Reinhardt's body didn't move.

But his soul, that soul blessed by the Emperor, was undergoing a violent transformation.

The last trace of illusion that peace might exist in this universe was completely shattered.

The last trace of understanding that the UEG's rhetoric might have "extenuating circumstances" was completely incinerated.

Anger, pity, sadness... these emotions all vanished.

In their place was an absolute, cold, and divine resolve.

There had only ever been one truth.

There was no possibility of coexistence between humans and aliens.

It was either us or them.

The UEG had chosen a path to destruction and was willing to drag all their fellow humans down with them.

And Reinhardt would be the one to sound the alarm.

No.

He would be the one to carry out the judgment.

The captain of Bison Six was clearly scared out of his wits. He didn't care about saving energy and ordered the ship to perform a short-range jump at maximum power, wanting only to leave this hell as quickly as possible.

The ship entered the Warp once again.

But the tragedy on that planet was forever etched into the mind of every witness.

The atmosphere in the ship became incredibly oppressive.

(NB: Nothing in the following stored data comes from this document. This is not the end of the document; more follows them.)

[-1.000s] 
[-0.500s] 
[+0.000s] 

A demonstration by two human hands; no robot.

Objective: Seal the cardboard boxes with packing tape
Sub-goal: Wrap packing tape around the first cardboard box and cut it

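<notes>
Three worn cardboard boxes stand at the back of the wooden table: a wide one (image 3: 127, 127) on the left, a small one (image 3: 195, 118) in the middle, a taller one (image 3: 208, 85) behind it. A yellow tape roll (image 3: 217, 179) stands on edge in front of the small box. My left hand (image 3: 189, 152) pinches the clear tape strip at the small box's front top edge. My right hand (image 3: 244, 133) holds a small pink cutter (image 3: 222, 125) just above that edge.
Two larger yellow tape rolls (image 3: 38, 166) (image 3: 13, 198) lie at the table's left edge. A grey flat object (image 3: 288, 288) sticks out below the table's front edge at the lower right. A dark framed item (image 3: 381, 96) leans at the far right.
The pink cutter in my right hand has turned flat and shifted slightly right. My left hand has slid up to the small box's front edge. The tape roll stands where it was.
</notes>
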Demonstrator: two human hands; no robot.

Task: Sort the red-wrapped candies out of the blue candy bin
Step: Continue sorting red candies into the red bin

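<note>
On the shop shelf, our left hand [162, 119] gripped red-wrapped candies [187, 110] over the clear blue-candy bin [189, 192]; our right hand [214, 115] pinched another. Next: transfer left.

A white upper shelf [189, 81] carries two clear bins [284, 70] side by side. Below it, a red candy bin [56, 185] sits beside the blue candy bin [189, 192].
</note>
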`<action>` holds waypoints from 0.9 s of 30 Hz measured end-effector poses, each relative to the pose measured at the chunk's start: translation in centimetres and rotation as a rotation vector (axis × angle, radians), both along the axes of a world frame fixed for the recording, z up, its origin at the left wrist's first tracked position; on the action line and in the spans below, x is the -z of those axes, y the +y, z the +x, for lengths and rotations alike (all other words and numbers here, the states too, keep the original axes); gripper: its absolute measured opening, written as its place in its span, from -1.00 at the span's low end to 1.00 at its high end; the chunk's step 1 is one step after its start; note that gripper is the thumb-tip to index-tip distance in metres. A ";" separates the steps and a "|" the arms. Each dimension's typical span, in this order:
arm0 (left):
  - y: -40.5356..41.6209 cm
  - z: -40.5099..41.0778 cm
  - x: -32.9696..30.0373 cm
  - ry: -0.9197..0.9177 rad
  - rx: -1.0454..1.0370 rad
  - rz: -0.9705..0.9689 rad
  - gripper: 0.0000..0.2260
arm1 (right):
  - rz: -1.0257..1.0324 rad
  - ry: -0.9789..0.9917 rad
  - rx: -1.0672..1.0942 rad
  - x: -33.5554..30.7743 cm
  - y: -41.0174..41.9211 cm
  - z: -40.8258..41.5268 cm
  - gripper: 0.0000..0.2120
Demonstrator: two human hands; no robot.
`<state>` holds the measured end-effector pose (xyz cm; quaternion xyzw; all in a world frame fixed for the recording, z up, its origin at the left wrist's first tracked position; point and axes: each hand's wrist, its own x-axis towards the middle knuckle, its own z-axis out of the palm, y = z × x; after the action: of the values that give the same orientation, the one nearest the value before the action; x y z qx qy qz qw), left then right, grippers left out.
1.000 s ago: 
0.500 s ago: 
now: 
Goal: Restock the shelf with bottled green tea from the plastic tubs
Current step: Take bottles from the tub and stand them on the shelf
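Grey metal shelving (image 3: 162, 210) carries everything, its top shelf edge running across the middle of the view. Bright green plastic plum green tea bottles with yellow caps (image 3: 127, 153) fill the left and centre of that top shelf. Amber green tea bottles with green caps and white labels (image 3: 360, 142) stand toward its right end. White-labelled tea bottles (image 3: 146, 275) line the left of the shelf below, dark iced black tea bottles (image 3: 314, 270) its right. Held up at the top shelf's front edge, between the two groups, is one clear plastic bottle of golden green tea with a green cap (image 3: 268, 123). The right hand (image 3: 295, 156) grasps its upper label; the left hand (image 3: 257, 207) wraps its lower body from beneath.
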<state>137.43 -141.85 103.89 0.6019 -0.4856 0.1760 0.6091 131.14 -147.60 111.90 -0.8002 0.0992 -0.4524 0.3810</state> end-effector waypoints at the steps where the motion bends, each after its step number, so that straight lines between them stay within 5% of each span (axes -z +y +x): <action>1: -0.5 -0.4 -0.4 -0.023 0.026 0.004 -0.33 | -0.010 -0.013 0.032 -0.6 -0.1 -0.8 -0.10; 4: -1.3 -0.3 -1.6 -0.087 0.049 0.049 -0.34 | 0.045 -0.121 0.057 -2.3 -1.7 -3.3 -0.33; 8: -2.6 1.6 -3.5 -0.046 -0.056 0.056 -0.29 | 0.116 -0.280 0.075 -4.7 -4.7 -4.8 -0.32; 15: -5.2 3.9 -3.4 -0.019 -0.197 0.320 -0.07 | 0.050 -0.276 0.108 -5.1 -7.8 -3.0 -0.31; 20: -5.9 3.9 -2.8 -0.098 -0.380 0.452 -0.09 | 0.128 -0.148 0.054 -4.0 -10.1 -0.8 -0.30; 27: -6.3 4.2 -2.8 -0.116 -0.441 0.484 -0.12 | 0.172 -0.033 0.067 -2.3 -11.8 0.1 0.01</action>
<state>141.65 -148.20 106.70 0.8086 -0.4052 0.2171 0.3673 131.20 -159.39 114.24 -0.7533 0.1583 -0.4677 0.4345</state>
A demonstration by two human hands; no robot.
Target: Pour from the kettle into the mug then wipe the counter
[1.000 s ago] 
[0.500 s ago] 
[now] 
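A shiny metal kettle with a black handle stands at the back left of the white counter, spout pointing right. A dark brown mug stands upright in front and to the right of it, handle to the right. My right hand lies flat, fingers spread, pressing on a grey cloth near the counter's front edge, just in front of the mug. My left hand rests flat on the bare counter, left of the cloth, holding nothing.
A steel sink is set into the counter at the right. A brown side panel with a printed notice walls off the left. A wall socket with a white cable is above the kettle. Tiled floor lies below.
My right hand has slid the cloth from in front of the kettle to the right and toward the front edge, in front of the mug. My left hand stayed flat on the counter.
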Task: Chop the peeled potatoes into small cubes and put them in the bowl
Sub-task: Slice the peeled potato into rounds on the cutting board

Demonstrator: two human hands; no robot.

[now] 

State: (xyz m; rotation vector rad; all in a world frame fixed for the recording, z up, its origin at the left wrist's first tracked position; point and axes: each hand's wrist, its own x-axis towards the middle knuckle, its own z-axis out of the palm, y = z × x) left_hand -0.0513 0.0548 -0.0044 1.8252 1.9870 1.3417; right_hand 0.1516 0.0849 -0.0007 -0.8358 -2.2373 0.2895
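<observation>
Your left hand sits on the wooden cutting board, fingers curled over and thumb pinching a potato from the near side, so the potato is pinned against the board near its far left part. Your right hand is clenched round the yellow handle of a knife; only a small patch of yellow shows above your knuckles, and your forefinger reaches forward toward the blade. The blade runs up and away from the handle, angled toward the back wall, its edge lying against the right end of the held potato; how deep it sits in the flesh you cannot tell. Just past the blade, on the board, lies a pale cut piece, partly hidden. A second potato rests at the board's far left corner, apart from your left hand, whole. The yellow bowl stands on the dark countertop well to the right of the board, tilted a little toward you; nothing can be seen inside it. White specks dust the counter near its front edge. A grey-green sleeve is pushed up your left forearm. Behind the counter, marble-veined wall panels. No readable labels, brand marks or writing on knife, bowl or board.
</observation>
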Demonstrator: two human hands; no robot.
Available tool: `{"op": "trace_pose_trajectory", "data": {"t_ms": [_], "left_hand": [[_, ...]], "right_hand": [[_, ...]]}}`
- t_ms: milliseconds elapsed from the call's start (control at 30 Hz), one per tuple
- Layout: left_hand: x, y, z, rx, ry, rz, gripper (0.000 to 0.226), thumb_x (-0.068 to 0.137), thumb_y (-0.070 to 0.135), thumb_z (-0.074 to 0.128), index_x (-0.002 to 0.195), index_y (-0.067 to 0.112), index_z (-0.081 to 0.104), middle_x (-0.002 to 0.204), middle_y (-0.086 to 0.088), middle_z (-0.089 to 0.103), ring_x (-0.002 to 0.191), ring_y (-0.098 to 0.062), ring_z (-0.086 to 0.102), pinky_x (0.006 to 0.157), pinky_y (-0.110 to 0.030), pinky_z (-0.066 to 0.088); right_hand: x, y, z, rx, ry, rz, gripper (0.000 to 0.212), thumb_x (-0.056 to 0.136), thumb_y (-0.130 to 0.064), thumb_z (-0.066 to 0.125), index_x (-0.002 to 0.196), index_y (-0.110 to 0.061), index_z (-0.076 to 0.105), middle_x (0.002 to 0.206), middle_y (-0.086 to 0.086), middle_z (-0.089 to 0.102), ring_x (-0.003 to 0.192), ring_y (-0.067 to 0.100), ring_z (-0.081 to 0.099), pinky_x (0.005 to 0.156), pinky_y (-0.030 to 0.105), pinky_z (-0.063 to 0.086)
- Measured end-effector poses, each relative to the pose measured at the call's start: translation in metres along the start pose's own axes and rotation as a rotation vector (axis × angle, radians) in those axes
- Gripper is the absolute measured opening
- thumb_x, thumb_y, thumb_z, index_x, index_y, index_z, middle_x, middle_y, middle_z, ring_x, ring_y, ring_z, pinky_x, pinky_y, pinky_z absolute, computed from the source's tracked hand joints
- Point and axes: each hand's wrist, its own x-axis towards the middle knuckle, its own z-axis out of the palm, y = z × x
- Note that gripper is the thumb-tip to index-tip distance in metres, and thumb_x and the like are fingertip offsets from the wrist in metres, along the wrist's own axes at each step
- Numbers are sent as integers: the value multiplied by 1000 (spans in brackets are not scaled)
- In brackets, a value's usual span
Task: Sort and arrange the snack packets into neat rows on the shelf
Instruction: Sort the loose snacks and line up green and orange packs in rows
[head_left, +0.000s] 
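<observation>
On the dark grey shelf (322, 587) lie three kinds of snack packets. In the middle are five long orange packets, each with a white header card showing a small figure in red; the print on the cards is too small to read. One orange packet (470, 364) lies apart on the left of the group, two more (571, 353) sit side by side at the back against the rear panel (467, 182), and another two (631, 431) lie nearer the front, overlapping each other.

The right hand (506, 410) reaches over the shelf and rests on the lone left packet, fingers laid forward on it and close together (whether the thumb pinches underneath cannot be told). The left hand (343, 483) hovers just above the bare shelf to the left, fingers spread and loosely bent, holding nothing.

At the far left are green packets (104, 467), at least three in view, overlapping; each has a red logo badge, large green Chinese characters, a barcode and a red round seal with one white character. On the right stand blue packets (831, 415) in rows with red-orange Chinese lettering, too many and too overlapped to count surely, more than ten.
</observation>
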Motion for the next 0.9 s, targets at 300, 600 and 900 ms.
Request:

No one bragged or joked anymore.

Reinhardt returned to his cubicle.

He opened the star chart again.

The massive Milky Way rotated slowly before him.

The blue UEG territory, the green Insectoid territory, the red Business Alliance... these colorful patches, in his eyes, were no longer different nations.

They were massive cancerous tumors waiting to be purified.

His gaze crossed half the Milky Way and landed on the tip of the Orion Arm.

That isolated black region wrapped in nebulae and asteroid belts.

"Terran Dominion, a commonwealth of mankind."

A purely human polity. Fiercely xenophobic, untouched by the UEG's peace plague, still fighting for something worth fighting for — human dignity. A cold smile tugged at the corner of Reinhardt's mouth.

He didn't know exactly what it was like there.

Perhaps poor, perhaps backward, perhaps full of bigotry and extremism.

But none of that mattered.

What mattered was that the people there still remembered they were human.

They still held the sparks of resistance.

That was enough.

He would go to them. Bring them the Emperor's truth. Show them that humanity's destiny was never to cower in some forgotten corner, gasping for breath.

But to rule the entire Milky Way.

He would reignite the sparks there, turning them into a fire of crusade sufficient to burn across the entire universe.

Reinhardt closed the star chart.

In his heart, there was no longer a single trace of confusion.

The goal was set.

His, and humanity's, divine crusade would begin from this so called "Terran Dominion."